### Required action
Exact copies of the line with "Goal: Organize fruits" and of all lines after it through the end of the entries are required, and no other lines.
++++++++++++++++++++
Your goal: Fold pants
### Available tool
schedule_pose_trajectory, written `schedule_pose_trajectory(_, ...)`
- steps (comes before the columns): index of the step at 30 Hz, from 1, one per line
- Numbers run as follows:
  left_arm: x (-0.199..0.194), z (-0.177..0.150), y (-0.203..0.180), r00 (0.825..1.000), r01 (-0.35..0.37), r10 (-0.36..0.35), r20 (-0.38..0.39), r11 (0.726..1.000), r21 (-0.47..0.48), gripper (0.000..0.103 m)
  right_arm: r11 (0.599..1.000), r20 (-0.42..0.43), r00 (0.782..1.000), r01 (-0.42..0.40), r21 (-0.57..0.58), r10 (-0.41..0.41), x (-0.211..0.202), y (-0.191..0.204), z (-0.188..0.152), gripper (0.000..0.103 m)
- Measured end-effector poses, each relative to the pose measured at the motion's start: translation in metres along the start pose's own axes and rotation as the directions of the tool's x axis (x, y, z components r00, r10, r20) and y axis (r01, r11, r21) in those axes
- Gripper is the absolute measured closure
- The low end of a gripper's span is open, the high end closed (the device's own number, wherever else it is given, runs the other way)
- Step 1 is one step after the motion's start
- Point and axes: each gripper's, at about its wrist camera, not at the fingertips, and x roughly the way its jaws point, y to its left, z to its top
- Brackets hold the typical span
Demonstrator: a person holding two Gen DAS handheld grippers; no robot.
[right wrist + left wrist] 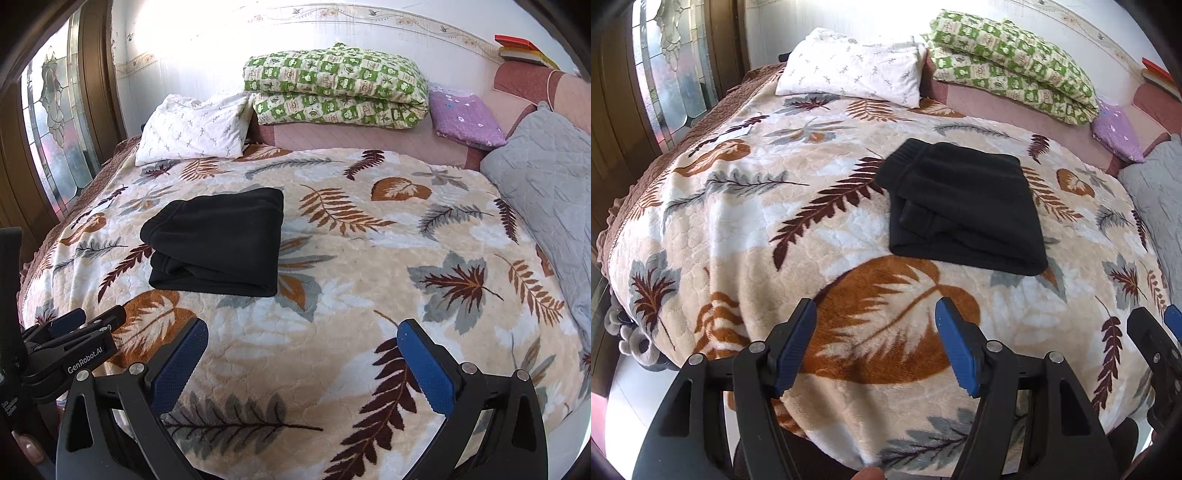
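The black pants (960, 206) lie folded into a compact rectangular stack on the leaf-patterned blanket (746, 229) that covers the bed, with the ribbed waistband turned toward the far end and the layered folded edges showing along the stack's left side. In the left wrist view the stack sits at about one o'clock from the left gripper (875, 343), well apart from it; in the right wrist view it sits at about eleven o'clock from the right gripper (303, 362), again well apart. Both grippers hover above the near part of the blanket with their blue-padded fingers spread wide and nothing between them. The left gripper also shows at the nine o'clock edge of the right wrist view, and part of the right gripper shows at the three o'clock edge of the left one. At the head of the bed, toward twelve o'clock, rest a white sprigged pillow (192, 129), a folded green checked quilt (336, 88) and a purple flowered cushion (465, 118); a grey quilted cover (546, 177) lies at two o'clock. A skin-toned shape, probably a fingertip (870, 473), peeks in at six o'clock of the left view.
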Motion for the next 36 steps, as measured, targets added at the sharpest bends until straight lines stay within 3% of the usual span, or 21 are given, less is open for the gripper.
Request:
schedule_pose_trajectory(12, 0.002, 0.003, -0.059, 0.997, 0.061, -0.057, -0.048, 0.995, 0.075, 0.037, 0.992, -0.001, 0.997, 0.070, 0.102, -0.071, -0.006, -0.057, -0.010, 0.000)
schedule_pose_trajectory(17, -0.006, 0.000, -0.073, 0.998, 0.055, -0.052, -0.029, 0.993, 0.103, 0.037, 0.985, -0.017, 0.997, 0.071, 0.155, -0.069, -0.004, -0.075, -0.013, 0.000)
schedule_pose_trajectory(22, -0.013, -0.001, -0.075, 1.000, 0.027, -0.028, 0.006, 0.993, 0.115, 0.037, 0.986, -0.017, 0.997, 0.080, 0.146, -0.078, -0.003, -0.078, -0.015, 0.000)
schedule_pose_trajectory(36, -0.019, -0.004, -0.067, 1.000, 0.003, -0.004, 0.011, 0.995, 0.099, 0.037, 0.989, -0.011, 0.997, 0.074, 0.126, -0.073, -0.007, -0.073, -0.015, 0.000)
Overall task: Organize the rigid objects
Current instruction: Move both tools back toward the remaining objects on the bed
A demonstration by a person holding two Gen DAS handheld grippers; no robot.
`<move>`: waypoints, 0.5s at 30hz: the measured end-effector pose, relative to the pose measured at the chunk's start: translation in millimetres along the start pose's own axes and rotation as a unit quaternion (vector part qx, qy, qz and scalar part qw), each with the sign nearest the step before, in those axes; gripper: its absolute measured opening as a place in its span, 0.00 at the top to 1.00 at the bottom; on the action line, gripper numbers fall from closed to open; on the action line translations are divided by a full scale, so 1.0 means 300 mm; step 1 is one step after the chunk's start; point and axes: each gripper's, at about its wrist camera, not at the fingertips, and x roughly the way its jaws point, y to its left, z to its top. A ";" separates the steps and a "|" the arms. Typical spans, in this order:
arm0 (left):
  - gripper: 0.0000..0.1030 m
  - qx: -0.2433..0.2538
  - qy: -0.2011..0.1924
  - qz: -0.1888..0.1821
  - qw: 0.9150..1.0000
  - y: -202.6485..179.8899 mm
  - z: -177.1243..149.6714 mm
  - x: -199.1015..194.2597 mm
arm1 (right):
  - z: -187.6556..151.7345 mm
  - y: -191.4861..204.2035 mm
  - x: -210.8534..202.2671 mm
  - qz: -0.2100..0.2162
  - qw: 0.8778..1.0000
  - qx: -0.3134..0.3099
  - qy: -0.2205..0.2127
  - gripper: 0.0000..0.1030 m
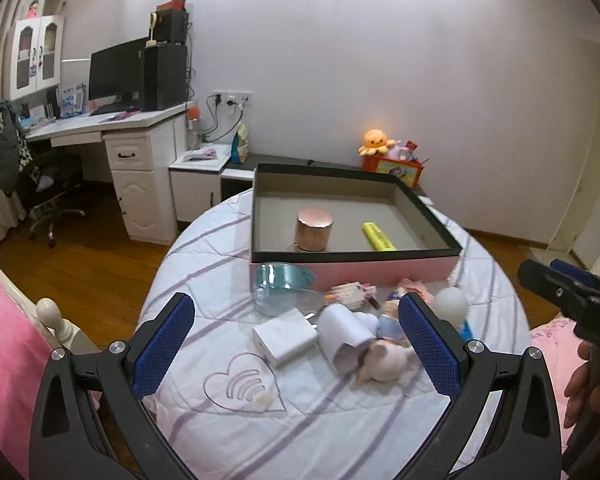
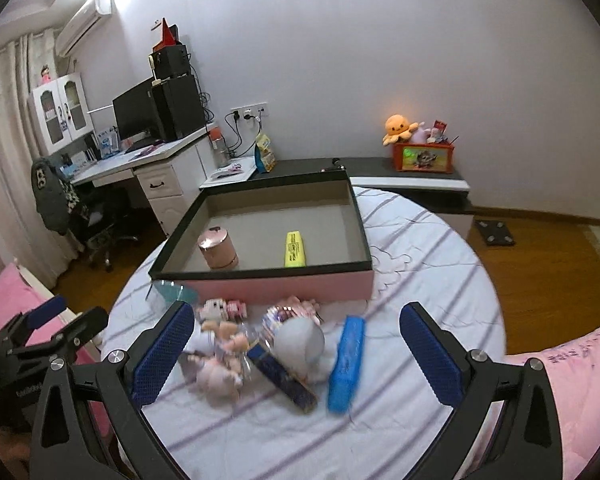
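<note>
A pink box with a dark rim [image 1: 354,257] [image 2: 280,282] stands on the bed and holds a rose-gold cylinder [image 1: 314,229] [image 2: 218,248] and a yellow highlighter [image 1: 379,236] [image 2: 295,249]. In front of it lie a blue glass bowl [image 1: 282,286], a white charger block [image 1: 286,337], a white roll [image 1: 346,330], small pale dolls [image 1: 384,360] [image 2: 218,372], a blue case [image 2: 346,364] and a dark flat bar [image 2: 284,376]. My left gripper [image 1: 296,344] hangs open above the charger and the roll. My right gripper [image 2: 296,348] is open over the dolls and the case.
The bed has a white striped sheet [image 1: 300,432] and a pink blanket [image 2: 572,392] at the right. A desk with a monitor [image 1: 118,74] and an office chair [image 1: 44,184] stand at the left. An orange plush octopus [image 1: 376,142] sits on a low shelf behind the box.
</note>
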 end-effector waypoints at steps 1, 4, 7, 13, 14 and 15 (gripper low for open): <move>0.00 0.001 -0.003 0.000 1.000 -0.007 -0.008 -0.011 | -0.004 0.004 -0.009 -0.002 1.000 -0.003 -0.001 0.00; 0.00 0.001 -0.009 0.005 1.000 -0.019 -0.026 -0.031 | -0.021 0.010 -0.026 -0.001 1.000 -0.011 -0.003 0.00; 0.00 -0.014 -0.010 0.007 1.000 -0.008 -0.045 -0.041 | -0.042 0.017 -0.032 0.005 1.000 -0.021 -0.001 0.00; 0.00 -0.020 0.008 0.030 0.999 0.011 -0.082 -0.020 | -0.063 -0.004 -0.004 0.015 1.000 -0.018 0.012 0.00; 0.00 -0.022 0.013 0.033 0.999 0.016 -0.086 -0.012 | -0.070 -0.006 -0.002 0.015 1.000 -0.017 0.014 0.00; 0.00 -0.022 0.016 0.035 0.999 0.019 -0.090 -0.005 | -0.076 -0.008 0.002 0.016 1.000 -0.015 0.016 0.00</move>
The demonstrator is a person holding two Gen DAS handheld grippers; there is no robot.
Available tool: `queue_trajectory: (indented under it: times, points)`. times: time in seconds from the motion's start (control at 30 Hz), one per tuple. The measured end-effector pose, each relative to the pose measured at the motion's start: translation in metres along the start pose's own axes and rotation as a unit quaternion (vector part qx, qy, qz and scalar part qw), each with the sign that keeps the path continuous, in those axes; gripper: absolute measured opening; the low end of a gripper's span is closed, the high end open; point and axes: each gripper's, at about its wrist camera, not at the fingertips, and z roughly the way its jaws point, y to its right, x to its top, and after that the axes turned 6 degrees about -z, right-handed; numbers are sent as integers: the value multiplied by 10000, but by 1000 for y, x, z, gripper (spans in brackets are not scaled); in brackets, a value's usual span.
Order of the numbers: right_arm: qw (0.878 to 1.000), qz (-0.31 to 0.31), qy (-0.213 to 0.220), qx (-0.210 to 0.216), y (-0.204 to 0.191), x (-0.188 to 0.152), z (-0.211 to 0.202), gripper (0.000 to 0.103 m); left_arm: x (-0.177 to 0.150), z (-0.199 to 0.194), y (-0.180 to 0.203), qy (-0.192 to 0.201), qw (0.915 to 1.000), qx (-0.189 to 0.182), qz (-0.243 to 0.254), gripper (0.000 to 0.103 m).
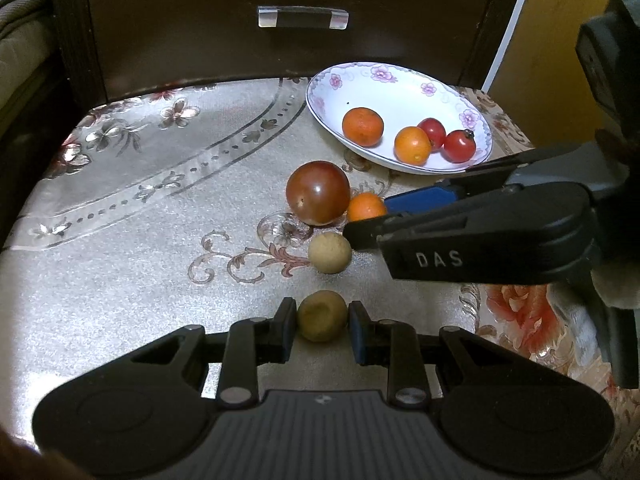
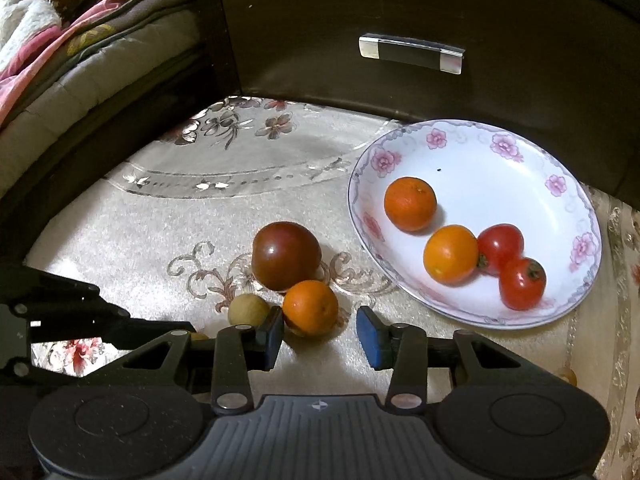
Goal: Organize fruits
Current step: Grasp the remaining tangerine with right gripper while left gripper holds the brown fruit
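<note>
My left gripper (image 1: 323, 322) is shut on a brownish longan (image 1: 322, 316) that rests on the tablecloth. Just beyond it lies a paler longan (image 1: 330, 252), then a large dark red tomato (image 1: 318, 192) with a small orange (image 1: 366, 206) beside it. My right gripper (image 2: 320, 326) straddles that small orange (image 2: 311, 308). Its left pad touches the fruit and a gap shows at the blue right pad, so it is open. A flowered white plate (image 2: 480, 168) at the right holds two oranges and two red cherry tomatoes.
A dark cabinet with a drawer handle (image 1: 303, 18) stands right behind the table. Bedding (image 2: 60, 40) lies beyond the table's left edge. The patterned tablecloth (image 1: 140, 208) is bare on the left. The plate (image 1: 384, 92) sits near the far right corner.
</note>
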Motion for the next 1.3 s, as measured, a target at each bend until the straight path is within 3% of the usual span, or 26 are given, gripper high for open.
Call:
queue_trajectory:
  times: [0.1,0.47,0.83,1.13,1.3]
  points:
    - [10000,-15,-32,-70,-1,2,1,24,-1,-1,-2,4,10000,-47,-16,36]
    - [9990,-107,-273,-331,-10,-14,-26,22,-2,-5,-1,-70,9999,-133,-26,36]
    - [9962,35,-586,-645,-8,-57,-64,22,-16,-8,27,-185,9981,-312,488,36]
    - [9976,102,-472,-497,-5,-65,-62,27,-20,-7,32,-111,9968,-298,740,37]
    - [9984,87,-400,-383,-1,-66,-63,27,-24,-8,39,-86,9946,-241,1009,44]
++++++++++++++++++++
### Answer for the task
Goal: Organize fruits
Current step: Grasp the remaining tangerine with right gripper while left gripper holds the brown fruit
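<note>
My left gripper (image 1: 323, 322) is shut on a brownish longan (image 1: 322, 316) that rests on the tablecloth. Just beyond it lies a paler longan (image 1: 330, 252), then a large dark red tomato (image 1: 318, 192) with a small orange (image 1: 366, 206) beside it. My right gripper (image 2: 320, 326) straddles that small orange (image 2: 311, 308). Its left pad touches the fruit and a gap shows at the blue right pad, so it is open. A flowered white plate (image 2: 480, 168) at the right holds two oranges and two red cherry tomatoes.
A dark cabinet with a drawer handle (image 1: 303, 18) stands right behind the table. Bedding (image 2: 60, 40) lies beyond the table's left edge. The patterned tablecloth (image 1: 140, 208) is bare on the left. The plate (image 1: 384, 92) sits near the far right corner.
</note>
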Motion for the next 1.3 s, as measured, a target at each bend until the straight path is within 3% of the usual span, or 26 are given, gripper high for open.
Call:
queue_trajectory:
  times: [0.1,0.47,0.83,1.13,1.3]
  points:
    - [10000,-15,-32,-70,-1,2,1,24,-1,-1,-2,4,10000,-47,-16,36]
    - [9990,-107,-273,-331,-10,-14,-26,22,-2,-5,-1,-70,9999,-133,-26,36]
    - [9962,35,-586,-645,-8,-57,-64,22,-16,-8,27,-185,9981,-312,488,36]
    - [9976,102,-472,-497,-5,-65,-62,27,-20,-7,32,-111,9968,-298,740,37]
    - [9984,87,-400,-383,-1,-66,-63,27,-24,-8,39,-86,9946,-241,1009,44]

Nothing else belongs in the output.